FIGURA 4.32Reparo de falha na fita filha. (a) Falhas ficam no DNA recém-replicado, onde forquilhas de replicação param devido a lesões. Como a lesão não tem DNA intacto oposto, não é substrato para reparo por excisão. (b) Recombinação permite que a fita parental isopolar (cinza-escuro) preencha a falha na fita filha (cinza-claro). Isso deixa uma falha na fita parental. (c) A falha na fita parental pode ser preenchida (preto) por uma DNA polimerase, porque há um molde intacto oposto. O resultado é reparo da falha na fita filha, mas a lesão permanece. Note que a lesão agora pode ser reparada por reparo de excisão, porque agora está oposta a uma fita intacta.

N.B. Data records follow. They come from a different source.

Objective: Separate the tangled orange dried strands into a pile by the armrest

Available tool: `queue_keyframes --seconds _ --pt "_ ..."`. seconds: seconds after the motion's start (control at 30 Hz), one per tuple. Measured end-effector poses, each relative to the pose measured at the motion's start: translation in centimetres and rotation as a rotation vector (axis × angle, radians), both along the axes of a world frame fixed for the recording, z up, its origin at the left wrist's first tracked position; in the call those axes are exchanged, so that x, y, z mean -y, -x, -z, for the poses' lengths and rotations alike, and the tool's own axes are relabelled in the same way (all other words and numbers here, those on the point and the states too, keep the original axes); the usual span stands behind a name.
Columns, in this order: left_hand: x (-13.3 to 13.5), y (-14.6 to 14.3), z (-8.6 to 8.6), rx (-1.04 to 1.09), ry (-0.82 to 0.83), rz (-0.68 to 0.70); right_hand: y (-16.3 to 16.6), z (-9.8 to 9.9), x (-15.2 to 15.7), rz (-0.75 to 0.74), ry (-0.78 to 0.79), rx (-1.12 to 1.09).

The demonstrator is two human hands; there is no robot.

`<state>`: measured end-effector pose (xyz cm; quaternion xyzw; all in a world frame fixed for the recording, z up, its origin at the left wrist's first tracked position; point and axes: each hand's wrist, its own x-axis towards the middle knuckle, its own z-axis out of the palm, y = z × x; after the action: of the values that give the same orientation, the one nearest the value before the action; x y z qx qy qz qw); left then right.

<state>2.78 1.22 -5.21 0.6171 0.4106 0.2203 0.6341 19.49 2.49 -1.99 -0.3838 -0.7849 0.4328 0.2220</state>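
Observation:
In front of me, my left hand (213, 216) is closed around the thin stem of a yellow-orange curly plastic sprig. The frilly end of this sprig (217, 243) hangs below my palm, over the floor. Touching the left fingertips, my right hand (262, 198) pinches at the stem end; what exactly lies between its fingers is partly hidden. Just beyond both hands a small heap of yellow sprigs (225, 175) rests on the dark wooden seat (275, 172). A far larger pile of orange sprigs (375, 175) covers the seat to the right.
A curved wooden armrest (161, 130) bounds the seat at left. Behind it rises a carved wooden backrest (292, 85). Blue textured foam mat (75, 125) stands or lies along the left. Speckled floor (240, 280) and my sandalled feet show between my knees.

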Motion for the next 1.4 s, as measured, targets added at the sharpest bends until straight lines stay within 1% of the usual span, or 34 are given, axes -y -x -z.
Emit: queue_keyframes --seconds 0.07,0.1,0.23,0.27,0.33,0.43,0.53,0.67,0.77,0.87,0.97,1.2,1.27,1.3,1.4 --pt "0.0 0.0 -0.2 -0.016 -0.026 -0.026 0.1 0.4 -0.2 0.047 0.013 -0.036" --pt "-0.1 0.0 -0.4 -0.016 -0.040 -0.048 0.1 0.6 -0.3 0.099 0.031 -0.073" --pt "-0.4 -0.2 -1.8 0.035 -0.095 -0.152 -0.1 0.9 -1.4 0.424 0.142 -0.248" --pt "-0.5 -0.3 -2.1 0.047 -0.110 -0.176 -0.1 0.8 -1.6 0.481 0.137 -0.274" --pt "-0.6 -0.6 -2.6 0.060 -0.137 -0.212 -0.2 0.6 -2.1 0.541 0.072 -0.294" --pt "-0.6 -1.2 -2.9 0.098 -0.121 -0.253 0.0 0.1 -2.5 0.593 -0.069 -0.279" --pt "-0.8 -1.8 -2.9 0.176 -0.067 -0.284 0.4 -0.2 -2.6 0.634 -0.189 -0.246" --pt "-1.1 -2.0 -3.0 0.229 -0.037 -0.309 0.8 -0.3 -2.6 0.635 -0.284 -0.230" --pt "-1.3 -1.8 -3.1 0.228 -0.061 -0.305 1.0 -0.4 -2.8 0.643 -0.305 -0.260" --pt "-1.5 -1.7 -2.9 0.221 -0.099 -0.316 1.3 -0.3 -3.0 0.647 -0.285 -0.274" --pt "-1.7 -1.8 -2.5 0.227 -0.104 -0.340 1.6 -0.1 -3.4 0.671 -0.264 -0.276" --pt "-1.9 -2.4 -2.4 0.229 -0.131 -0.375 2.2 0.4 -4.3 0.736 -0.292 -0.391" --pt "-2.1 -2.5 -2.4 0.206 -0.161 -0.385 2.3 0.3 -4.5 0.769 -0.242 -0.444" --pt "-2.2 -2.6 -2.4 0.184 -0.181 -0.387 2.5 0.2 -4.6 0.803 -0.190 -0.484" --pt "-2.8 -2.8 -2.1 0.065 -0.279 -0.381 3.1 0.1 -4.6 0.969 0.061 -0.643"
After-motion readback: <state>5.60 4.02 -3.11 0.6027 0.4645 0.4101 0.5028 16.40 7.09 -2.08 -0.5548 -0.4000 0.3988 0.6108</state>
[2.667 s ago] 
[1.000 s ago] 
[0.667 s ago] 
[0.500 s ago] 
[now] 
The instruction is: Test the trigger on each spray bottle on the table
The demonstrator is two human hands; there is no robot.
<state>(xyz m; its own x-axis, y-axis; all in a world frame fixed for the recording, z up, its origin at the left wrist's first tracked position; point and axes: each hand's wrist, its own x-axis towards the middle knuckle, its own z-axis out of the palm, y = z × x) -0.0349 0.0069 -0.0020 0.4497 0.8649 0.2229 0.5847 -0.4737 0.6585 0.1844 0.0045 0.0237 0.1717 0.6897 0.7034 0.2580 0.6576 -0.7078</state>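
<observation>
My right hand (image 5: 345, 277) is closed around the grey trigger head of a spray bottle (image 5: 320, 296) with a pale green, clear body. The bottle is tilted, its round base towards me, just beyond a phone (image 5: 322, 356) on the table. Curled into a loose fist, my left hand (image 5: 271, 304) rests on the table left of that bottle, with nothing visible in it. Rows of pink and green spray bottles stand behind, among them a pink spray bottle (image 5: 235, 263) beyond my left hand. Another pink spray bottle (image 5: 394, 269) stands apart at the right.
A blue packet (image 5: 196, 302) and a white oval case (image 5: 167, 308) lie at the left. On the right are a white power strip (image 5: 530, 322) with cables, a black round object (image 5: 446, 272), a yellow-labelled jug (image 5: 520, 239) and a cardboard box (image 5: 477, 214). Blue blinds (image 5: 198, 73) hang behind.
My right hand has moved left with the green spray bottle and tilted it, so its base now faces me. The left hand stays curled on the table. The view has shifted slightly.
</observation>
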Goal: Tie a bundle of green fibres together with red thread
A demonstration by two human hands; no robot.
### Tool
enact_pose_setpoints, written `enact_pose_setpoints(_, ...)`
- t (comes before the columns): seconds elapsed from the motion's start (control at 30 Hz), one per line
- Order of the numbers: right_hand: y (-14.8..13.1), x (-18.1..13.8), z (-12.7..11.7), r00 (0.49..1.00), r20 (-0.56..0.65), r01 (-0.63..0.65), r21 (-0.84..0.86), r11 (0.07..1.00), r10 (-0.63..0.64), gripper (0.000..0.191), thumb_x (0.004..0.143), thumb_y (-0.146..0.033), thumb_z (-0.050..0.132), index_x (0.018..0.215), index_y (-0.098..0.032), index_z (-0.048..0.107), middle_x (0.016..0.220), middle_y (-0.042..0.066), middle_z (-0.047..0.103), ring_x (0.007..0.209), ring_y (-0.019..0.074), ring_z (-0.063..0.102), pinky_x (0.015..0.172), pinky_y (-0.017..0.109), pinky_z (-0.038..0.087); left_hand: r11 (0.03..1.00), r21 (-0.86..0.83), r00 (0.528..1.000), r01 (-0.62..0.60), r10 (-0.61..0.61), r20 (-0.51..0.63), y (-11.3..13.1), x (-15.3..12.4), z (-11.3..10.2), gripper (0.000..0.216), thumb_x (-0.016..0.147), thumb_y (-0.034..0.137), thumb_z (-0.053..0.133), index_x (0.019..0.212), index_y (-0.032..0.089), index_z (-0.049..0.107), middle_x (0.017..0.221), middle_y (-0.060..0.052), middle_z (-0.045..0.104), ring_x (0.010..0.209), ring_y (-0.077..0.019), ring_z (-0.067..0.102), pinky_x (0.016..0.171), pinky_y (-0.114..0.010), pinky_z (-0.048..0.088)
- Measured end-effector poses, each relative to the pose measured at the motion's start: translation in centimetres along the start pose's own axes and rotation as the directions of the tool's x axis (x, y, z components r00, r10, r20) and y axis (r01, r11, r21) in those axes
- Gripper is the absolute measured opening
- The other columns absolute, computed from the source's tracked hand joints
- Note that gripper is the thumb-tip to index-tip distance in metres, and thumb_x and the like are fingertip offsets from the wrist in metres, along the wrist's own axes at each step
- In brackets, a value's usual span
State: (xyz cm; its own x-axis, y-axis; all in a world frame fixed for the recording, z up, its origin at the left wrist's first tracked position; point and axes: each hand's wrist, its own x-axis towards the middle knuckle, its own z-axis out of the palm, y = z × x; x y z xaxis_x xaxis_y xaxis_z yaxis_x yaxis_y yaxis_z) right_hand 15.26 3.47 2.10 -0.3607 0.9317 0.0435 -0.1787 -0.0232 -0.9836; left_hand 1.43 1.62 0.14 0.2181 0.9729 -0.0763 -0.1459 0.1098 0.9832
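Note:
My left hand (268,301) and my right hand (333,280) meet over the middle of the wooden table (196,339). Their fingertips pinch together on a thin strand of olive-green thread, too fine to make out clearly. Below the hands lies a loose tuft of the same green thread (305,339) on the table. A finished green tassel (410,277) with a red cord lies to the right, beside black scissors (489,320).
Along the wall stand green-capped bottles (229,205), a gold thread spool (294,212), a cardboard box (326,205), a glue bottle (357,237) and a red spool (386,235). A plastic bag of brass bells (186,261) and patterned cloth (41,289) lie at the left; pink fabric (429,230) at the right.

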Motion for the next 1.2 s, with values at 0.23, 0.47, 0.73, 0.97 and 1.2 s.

FIGURA 4.33 Regulação do reparo do DNA e recuperação em E. coli : a respos-ta SOS. (a) Em células não danificadas, um grupo de operons que constituem o regulon SOS é regulado por um repressor comum, LexA. Esse regulon inclui o próprio gene lexA (auto-regulação) e o gene recA, juntamente com muitos genes que codificam enzimas que agem reparando lesões. Há uma transcrição baixa, constitutiva de muitos desses genes, incluindo lexA e recA, mesmo quando a proteína LexA está presente. (b) Lesões bloqueiam forquilhas de replicação e, assim, deixam DNA fita-simples. RecA se liga a DNA fita-simples e é “ativada”. Nessa forma, ajuda na clivagem de LexA. Os fragmentos clivados de LexA não podem se ligar aos operado-res, de modo que todo o conjunto de operons é induzido. Muito mais RecA é feita, juntamente com outras proteínas, incluindo LexA. Enquanto existirem lesões, RecA permanecerá ativada, LexA continuará a ser clivada para que os operons permaneçam ligados. Quando as lesões são reparadas, RecA é “desativada” e não mais ajuda a clivar LexA, de modo que LexA ativa se acumula e desliga os genes desse regulon.